Evening everyone. Hope you’re all well 🙂
Yet another new topic in today’s blog post. Well, new in the sense that I’ve not spoken about it before; but I’ve had this particular issue for years. When I was younger, I’d pick the skin around my thumb and fingernails when I was anxious or stressed. It was a distraction essentially. As time went on, it became a habit; something I would often do without even realising. Whether I was actually anxious or not, I’d suddenly notice my skin was sore or bleeding. I only recently looked into it online as it got to the stage where I’d be picking almost constantly. Turns out it’s possibly something called Dermatillomania and it’s actually surprisingly common. Let’s get some facts and science stuff, shall we? Oh and I just want to stress that I haven’t officially been diagnosed with the condition but feel that my experiences match up with what I’ve read so far.
Also known as excoriation disorder, or compulsive skin picking, dermatillomania is a psychological condition that manifests in the form of repetitive touching, scratching, picking, and digging at one’s own skin.
Most people pick at their skin from time to time, but you may have skin picking disorder if you:
• Inability to resist the urge to pick at your skin
• Cause cuts, bleeding or bruising by picking your skin
• Pick moles, freckles, spots or scars to try to “smooth” or “perfect” them
• Don’t always realise you are picking your skin or do it when you are asleep
• Pick your skin when you feel anxious or stressed
• Feelings of tension or anxiety right before picking the skin.

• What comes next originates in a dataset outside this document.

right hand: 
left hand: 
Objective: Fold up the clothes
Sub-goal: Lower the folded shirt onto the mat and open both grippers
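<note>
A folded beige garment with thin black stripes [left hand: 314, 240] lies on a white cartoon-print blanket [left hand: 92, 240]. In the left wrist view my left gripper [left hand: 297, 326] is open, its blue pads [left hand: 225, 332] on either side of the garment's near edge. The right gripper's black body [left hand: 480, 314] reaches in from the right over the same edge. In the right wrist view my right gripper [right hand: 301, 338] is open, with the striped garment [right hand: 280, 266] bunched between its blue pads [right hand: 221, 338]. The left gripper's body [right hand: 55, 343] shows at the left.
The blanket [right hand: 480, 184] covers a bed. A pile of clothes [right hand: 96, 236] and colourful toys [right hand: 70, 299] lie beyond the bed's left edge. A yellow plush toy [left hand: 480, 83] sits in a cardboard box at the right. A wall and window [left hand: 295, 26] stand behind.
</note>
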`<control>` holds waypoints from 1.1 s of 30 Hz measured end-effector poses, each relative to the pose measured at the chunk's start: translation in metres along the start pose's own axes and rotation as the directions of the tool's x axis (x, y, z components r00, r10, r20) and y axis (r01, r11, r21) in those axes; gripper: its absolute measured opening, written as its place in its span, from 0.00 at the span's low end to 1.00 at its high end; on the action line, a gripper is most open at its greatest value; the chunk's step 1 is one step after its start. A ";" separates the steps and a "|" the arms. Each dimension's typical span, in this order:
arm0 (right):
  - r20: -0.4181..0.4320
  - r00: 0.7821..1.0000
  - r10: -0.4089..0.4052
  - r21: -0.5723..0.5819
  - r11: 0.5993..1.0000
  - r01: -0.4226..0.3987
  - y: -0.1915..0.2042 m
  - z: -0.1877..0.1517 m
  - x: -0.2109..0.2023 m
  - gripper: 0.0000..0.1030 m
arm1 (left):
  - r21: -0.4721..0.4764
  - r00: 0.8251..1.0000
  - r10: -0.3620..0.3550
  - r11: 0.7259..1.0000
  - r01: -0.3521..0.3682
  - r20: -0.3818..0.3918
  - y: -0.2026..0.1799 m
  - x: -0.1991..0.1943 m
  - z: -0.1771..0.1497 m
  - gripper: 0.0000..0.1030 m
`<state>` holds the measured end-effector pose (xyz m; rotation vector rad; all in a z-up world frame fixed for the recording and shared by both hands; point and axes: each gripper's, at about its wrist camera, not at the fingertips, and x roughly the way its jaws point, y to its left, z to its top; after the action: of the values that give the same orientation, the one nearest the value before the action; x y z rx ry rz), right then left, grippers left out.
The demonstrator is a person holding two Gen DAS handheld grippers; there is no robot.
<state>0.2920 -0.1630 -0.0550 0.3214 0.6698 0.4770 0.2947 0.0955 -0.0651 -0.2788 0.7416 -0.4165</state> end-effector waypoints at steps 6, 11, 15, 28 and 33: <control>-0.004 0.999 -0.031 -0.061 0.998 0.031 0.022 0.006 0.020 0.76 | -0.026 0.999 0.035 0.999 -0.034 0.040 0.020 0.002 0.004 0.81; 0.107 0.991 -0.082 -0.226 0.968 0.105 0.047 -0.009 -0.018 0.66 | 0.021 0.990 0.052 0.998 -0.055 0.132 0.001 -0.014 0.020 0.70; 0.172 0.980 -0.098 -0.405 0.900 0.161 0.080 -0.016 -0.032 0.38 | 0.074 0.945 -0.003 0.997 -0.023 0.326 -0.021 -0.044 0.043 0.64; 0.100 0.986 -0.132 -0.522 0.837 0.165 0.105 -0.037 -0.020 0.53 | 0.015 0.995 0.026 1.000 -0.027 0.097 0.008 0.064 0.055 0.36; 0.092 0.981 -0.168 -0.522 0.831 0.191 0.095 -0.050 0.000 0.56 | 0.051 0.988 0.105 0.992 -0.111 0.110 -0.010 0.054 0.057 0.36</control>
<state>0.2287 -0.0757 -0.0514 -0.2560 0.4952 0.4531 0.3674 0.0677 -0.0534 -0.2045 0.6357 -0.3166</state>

• Feelings of relaxation or the release of tension immediately after picking the skin.
You may pick your skin with your fingers, fingernails, teeth, or with tools like tweezers, pins or scissors.
Well there we go, folks. A brief little window into the general world of compulsive skin picking. Now for some more personal experiences. As I said, it’s something I’m pretty sure I’ve done since I was at least a teenager (I’m 25 now). I do think it began as an anxiety response behaviour but it has since developed into a habitual action; I do it almost constantly and don’t even realise. The skin around my thumbnails is my main target area. I’m almost always fiddling with them in some way or at least touching them. Even as I’m typing this I’m rubbing my thumbs together in-between paragraphs. Or when I’m reading I’ll make sure I’m holding the book in such a way that lets me access my thumbs. For most of you this probably sounds utterly ridiculous. And I luckily don’t pick at them to the extent where I’ve caused any long-term damage; well, nothing that I’m aware of anyway. But the urge to pick is so overwhelming. I bought myself one of those squishy stress toys to keep my hands busy. It does the job when I remember to pick it up, otherwise I’m straight back to it. I think what it boils down to is this: I have to consciously think about not doing it. It’s not something I have to remind myself to do. It’s like breathing or blinking. A constant, habitual action that just…happens. If you sit there now and focus on not blinking, you feel the urge creeping up as your eyes begin to sting and water. Then once you do blink, you feel relief and possibly mild pleasure. Skin-picking is the same. It’s background noise that, when silenced, causes a bubbling anxiety and irresistible urge to start it up again. You become restless and focused solely on the thing you’re not doing but yearn to. So you take the background noise off of mute and the relief washes over you. It’s satisfying too. I’m looking at my dodgy thumbnails now, hoping that the sight of them will deter me from making them any worse. But I know it’s not that simple.